Working data: Begin
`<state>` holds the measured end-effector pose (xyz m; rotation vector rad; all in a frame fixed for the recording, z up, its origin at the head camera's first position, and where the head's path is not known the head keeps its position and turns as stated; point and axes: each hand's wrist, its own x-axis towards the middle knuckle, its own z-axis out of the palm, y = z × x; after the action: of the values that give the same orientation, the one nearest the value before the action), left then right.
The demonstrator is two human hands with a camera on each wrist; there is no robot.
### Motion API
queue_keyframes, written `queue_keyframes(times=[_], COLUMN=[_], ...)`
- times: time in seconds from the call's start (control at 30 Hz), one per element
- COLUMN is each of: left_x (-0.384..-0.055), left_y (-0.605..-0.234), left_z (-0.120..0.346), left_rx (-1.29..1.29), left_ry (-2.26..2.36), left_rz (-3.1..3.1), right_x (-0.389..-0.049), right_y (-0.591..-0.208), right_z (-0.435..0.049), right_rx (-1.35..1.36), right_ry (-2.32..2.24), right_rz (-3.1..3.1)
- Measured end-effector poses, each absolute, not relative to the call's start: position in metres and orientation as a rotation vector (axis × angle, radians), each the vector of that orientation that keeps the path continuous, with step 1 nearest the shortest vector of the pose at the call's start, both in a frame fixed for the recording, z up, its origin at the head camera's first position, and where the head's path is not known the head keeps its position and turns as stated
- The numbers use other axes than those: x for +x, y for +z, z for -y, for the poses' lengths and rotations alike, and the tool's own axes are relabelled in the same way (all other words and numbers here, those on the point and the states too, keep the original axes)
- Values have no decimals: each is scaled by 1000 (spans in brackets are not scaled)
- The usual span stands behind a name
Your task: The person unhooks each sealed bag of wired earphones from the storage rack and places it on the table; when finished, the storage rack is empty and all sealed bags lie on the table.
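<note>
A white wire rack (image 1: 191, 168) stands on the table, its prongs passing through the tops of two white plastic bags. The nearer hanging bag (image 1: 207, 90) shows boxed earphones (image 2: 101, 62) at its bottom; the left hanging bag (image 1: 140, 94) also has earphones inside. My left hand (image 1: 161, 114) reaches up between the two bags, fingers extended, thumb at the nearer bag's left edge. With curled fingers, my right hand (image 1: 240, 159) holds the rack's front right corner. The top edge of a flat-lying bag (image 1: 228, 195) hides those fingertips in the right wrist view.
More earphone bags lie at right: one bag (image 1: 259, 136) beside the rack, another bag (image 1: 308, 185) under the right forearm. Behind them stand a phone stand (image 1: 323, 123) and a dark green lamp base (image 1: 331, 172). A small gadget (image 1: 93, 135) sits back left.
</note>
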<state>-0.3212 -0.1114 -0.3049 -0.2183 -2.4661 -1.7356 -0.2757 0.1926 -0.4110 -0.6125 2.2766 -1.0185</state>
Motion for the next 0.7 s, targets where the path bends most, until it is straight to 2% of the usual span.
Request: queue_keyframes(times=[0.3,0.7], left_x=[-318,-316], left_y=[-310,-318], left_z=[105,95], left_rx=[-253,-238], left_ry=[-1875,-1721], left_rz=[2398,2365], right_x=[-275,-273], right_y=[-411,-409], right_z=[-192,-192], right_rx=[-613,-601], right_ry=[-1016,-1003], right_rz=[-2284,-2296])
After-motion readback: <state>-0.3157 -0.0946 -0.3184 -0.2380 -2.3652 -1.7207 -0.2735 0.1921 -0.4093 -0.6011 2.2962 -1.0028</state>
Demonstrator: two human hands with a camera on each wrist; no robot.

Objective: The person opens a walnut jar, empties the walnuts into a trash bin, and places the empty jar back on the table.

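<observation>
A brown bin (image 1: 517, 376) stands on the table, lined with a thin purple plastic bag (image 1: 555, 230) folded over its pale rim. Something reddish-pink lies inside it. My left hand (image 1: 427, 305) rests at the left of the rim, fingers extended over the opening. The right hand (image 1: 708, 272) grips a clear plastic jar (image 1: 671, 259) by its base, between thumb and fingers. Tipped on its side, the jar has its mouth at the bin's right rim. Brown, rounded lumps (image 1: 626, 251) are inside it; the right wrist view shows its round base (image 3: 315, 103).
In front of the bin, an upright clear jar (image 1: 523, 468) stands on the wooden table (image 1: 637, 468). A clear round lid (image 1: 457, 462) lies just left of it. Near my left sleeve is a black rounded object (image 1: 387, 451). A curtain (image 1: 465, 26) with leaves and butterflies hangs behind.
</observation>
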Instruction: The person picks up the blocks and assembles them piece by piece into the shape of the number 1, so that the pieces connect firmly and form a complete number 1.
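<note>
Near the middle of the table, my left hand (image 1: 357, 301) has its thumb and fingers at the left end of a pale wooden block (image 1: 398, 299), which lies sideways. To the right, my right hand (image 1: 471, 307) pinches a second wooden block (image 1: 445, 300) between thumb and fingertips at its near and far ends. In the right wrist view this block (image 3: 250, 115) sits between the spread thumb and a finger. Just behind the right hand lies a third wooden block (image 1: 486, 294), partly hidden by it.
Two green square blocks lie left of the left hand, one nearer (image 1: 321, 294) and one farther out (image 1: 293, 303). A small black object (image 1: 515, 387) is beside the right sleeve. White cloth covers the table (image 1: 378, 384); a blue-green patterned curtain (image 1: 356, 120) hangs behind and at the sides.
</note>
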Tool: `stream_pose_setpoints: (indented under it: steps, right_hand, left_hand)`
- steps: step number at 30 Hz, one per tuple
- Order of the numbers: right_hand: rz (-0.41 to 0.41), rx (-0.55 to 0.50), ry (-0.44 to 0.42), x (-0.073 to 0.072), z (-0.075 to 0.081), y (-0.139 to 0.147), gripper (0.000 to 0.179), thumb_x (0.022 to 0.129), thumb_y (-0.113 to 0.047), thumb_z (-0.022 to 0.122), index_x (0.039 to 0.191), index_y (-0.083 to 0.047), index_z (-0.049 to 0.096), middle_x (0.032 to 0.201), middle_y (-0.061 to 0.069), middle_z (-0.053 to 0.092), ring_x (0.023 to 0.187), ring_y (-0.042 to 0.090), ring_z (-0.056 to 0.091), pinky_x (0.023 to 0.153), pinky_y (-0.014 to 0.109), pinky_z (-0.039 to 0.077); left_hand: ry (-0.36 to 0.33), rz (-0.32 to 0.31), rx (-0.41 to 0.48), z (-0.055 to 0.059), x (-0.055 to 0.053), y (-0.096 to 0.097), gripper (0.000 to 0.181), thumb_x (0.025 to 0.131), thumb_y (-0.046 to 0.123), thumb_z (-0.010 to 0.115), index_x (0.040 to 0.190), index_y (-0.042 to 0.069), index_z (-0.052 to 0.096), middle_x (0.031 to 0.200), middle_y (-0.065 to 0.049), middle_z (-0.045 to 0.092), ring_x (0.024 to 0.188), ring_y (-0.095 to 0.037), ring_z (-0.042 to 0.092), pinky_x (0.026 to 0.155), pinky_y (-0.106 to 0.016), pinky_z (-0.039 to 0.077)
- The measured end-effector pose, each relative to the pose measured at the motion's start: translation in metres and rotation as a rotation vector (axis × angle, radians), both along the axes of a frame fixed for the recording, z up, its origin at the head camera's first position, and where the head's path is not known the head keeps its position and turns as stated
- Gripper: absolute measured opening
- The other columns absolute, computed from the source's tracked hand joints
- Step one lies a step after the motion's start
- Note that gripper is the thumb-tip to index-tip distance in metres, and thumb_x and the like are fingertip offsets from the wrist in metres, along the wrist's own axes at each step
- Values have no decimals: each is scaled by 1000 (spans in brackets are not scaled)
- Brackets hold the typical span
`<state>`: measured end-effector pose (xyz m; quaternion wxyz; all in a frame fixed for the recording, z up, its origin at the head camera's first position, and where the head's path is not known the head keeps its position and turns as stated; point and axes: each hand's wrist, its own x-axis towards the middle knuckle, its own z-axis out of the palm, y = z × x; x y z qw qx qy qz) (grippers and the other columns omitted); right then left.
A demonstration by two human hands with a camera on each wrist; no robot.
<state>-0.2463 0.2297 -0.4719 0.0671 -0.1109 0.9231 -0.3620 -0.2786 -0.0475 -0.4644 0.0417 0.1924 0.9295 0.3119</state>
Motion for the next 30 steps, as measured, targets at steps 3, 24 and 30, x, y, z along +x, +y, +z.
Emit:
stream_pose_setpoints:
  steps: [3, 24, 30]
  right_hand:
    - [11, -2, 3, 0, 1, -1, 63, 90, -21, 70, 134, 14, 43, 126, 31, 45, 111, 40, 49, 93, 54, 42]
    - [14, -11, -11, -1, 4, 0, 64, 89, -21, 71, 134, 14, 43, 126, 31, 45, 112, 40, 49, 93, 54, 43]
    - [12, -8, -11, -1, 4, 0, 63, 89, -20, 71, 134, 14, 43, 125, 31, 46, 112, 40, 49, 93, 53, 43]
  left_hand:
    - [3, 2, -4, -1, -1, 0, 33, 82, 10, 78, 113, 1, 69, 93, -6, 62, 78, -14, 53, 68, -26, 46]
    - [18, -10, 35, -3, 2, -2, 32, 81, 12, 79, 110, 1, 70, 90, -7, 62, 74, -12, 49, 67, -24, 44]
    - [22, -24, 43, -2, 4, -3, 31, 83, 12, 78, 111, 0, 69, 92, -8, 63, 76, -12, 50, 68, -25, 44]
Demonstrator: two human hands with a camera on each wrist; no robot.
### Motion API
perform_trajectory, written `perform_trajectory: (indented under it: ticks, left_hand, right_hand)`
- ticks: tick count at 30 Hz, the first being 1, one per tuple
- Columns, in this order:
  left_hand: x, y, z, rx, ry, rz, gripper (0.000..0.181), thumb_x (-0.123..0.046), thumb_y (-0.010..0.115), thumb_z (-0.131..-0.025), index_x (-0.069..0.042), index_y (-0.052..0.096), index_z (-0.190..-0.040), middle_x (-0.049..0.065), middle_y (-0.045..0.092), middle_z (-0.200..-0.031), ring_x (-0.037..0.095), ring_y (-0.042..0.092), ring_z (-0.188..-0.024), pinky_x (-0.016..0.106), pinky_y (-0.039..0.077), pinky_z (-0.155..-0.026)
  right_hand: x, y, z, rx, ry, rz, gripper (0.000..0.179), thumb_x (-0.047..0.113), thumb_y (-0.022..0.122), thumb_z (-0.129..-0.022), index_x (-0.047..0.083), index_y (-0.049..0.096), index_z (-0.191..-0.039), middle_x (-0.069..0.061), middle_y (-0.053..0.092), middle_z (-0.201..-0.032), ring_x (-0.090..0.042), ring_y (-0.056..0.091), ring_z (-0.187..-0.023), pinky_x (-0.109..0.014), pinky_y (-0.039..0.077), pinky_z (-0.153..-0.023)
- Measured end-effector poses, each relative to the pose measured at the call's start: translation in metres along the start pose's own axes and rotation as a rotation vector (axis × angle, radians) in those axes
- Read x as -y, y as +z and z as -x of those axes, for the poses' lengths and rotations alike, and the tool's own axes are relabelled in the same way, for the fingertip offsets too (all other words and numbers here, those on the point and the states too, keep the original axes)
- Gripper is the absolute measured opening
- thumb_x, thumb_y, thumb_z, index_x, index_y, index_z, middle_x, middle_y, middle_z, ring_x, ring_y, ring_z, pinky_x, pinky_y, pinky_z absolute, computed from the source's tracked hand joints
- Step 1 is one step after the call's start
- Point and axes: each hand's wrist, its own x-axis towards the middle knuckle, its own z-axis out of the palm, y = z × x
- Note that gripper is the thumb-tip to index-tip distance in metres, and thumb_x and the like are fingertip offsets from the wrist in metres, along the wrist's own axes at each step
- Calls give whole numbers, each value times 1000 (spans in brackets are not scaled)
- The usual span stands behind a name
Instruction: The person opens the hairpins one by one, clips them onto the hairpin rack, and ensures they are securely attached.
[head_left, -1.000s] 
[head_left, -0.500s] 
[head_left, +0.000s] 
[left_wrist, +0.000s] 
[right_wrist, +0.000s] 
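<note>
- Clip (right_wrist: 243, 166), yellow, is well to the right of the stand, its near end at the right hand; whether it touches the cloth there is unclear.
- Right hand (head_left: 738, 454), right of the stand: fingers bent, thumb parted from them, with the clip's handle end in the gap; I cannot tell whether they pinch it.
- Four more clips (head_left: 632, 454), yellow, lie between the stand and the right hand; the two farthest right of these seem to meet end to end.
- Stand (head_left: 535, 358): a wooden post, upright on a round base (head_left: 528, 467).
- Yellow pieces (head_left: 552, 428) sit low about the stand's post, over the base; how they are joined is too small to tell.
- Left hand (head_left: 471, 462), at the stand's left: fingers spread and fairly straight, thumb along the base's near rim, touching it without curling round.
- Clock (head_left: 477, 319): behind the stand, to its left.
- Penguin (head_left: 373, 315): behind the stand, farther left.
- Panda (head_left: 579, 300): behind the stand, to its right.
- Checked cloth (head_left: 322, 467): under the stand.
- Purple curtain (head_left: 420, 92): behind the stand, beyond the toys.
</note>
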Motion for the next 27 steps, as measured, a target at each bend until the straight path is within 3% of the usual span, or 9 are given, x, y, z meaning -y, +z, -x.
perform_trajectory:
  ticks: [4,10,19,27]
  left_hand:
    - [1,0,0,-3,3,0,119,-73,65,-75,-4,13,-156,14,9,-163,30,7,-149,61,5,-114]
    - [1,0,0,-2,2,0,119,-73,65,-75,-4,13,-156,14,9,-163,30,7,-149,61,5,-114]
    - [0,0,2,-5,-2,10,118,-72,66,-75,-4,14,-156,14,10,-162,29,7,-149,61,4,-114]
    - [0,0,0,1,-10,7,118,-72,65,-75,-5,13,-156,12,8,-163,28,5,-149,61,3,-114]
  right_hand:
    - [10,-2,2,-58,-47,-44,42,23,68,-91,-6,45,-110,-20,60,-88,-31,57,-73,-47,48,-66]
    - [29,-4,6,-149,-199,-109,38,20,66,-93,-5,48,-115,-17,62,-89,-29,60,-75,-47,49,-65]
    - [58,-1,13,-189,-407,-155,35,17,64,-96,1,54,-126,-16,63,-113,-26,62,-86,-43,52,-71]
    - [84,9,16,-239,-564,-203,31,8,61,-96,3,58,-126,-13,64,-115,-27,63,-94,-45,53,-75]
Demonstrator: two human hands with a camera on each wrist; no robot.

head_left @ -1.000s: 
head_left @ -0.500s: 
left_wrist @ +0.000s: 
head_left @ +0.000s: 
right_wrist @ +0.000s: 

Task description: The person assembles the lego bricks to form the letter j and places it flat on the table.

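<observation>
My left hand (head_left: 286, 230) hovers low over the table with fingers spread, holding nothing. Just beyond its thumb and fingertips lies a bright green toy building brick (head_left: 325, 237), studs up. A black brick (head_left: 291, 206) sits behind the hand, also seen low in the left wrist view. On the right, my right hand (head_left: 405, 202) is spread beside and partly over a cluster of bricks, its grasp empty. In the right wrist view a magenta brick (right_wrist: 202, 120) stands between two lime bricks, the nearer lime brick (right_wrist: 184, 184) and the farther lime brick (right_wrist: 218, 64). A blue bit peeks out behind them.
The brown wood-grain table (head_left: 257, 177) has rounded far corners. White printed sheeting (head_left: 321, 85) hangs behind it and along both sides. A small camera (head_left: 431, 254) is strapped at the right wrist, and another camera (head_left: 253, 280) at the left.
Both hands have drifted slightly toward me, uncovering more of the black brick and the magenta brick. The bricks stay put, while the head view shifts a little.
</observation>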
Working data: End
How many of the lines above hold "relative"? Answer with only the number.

◆ **Solution to the exercise**
3